The UK Gambling Commission was investigating Gamesys over a period of two years and has finally made a conclusion and released its findings. In the findings, it is clearly stated that the operator has breached the money laundering regulations and the rules for protecting players from gambling-related harms, the two most important rules in gambling.
The operator should now pay the UK Gambling Commission £1.2 million, £690,000 as a financial penalty and £460,472 of the stolen money that certain players used to gamble in one of its brands.
£1.2 Million Fine Issued to Gamesys
As the UK regulator explained it, Gamesys (Gibraltar) Limited breached money laundering regulations, by letting three individuals spend stolen money with one of its brands, without establishing where the money came from. In addition, it failed to notice and deliver interaction with players who indicated problem gambling, therefore, failed to prevent gambling-related harms.
The outset of the investigation was in 2014 when the UK Gambling Commission started looking on three Gamesys’ players which were the subject of police investigations at the time. The period of the entire investigation lasted from 2014 until 2016, and the regulator established that the money these three individuals stole was spent on gambling with Gamesys.
The operator, as the UK Gambling Commission informed, acknowledged its shortcomings and accepted that it had failed to ensure that players are protected from gambling-related harms. The regulator said that Gamesys was fully cooperative and accepts the regulatory settlement.

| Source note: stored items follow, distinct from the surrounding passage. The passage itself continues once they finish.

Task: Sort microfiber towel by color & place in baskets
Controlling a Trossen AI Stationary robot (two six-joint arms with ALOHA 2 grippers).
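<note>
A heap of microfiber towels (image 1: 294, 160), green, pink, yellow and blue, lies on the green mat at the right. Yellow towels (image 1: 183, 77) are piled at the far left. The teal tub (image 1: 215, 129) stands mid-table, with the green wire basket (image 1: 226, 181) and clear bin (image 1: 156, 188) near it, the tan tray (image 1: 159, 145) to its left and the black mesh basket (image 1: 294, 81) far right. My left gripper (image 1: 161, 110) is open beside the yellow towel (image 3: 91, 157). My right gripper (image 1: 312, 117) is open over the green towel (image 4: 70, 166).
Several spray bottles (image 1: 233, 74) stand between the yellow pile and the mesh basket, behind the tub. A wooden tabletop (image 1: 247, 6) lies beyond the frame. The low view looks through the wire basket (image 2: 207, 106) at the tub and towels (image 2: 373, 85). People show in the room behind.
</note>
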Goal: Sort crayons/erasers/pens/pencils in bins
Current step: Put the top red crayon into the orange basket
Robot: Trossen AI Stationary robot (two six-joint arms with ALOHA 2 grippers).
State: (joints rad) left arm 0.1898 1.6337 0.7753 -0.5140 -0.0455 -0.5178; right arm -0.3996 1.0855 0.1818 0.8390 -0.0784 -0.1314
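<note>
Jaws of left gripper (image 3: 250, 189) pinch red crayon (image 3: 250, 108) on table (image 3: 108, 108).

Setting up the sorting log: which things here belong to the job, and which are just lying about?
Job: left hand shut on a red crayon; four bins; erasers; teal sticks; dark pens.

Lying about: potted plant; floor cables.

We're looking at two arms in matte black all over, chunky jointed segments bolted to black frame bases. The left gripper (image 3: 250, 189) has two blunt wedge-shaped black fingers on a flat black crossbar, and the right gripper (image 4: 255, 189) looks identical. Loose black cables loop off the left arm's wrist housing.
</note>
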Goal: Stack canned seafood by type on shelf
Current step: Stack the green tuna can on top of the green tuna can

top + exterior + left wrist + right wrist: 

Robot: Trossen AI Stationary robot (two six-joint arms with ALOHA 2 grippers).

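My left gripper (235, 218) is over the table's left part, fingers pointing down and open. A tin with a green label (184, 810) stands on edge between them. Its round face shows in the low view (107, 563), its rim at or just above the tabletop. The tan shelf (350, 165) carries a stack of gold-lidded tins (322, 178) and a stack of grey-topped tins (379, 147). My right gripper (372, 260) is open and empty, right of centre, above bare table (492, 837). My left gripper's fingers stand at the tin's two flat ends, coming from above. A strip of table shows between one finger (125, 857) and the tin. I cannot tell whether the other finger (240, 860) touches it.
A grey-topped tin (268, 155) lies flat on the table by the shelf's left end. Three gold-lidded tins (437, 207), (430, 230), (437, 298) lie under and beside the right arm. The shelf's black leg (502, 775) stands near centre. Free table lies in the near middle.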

The money stolen from the victims will now be returned, £460,472 in total, and Gamesys will additionally have to pay the UK Gambling Commission £690,000 as a financial penalty for the breaches. As the regulator pointed out, the money will be spent on accelerating the delivery of the recently published National Strategy to Reduce Gambling Harms.
UK Gambling Commission’s Statement on the Matter
UK Gambling Commission’s Executive Director Richard Watson explained that it was vital that all licensed operators understood their players and tracked their online gambling habits and intervened quickly in cases where they suspected an individual was suffering from some sort of gambling harm.
He added that these were the key processes and steps that would ensure operators meet both their social responsibility and anti-money laundering obligations for all of their players. Saying that Gamesys’s actions resulted in several failings, Watson finished his statement, emphasizing the fact that the operator allowed stolen money flowing through the business, putting players at risk of gambling-related harm.